Answer:
0.196M Br^-
Step-by-step explanation:
We have 2.52 L of an aqueous NaBr solution. We add an excess of AgNO3. We form 9.29 gof AgBr(s). What was the initial concentration of Br- (in mol/L) in this aqueous NaBr solution?
We need to start with a balanced equation.
NaBr + AgNO3 = AgBr + NaNO3
This double replacement reaction appears balanced. It tells us the 1 mole of NaBr will react with one mole of AgNO3 to form one mole each of AgBr and NaNO3,
9.29 of AgBr(s) is formed after adding an excess of AgNO3. This means the reaction stopped when all of the NaBr was consumed.
Lets find the moles of AgBr in 9.29 g of the substance. The molar mass of AgBr is 187.8 grams/mole)
(9.29 g)(187.8 grams/mole) = 0.0495 moles AgBr.

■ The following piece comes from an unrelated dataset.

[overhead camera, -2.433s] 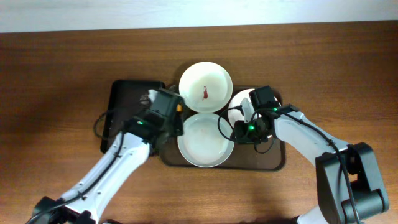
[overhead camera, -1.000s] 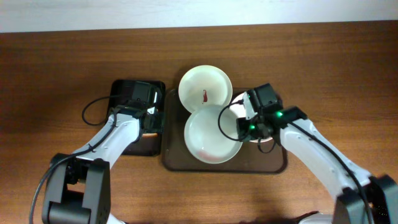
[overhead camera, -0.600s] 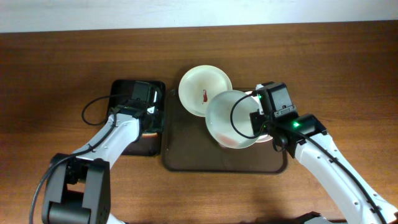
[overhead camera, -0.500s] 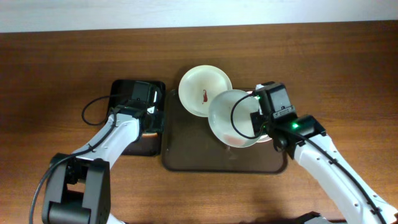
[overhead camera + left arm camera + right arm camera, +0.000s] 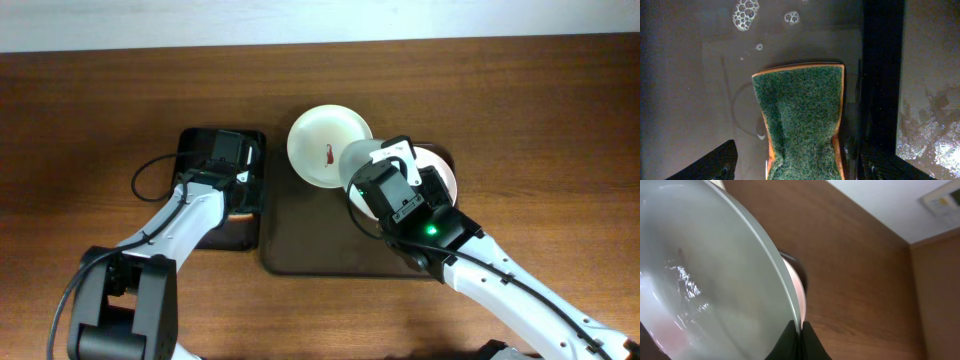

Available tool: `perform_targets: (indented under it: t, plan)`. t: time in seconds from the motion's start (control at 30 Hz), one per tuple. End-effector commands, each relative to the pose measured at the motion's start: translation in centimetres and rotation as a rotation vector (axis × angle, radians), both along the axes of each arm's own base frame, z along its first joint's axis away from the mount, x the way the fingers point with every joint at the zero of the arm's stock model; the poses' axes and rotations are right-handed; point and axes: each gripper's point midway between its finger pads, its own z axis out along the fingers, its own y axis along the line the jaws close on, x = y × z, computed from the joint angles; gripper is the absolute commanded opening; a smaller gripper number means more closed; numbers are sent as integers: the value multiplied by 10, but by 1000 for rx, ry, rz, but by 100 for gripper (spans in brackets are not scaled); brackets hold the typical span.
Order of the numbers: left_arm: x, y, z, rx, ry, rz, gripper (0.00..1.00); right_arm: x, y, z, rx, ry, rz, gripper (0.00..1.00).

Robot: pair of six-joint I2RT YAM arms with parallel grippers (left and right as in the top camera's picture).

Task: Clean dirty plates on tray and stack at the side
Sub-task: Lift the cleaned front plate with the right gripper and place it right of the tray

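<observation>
While the right claw (image 5: 800, 332) pinches the rim of the lifted plate (image 5: 705, 280), the left claw (image 5: 800, 167) hangs spread wide over the sponge (image 5: 800, 115).
Lifted plate tilts steeply, wet sheen inside, raised above the right half of the brown tray (image 5: 310, 240). Smeared plate (image 5: 325, 135) sits at the tray's far edge, red mark at centre. Third plate (image 5: 445, 175) lies at the tray's right end, partly under the right arm. Sponge rests green side up in the black tray (image 5: 190, 140), left of the brown tray. Bare worktop (image 5: 540, 120) lies to the tray's right, so the right arm is nearer for stacking. Likely move: outward to the right, levelling the plate before setdown.
</observation>
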Motion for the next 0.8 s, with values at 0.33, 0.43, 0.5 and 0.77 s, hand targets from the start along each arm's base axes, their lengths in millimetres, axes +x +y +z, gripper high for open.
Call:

The balanced equation tells us that we'll get 1 mole of AgBr for every 1 mole of NaBr, and since we know that excess AgNO3 was added, this means that we started with 0.0495 moles of NaBr. That was dissolved in 2.52 liters of solution. The unit of concentration is Molar, which is defined as moles/liter.
We have 0.0495 moles of NaBr in 2.52 liters, so we can write:
(0.0495 moles AgBr)/(2.52 L) = 0.196M NaBr
Assuming all of the NaBr is dissolved, there would be an equal number of moles of both Na^+ and Br^- (0.196M for each)